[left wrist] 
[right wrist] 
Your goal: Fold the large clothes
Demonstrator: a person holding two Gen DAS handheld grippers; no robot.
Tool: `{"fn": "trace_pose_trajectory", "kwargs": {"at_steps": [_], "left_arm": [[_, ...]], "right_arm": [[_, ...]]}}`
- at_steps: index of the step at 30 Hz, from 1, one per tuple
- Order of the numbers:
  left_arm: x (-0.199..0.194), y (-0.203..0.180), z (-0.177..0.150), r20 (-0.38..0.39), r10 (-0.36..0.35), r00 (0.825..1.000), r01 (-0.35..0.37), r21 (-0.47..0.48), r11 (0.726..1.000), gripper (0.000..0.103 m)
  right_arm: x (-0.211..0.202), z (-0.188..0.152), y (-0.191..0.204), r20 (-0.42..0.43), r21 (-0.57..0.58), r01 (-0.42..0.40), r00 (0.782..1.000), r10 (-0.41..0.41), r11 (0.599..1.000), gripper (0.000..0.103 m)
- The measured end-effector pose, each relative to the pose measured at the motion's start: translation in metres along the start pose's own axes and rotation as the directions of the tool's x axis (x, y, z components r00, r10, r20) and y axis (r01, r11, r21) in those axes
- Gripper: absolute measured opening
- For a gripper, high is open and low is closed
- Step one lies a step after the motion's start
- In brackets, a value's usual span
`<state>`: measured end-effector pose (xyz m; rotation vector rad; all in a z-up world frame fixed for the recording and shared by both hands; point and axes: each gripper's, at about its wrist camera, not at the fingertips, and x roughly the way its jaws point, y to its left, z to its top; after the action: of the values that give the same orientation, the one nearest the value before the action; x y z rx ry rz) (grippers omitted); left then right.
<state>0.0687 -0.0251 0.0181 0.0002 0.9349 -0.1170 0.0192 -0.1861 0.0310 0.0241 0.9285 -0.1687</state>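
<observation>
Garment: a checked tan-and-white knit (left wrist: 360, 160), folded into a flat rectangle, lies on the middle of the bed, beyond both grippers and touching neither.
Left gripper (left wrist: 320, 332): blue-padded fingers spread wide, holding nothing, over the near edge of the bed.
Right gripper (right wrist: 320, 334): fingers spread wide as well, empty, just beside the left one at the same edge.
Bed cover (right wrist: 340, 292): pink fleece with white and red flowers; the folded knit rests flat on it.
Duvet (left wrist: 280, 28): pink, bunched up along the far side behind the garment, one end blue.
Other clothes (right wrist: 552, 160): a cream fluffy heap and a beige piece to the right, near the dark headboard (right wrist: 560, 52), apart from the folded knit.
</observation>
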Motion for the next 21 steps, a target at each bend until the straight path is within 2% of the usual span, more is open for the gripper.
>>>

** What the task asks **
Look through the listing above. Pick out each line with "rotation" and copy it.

** Exercise answer **
- The measured end-effector pose, each relative to the pose measured at the motion's start: translation in metres along the start pose's own axes and rotation as the directions of the tool's x axis (x, y, z components r00, r10, r20) and y axis (r01, r11, r21) in those axes
`<state>`: measured end-effector pose (xyz m; rotation vector rad; all in a z-up world frame fixed for the recording and shared by both hands; point and axes: each gripper's, at about its wrist camera, not at the fingertips, and x roughly the way its jaws point, y to its left, z to its top; after the action: of the values that give the same orientation, the one nearest the value before the action; x y z rx ry rz) (grippers omitted); left then right.

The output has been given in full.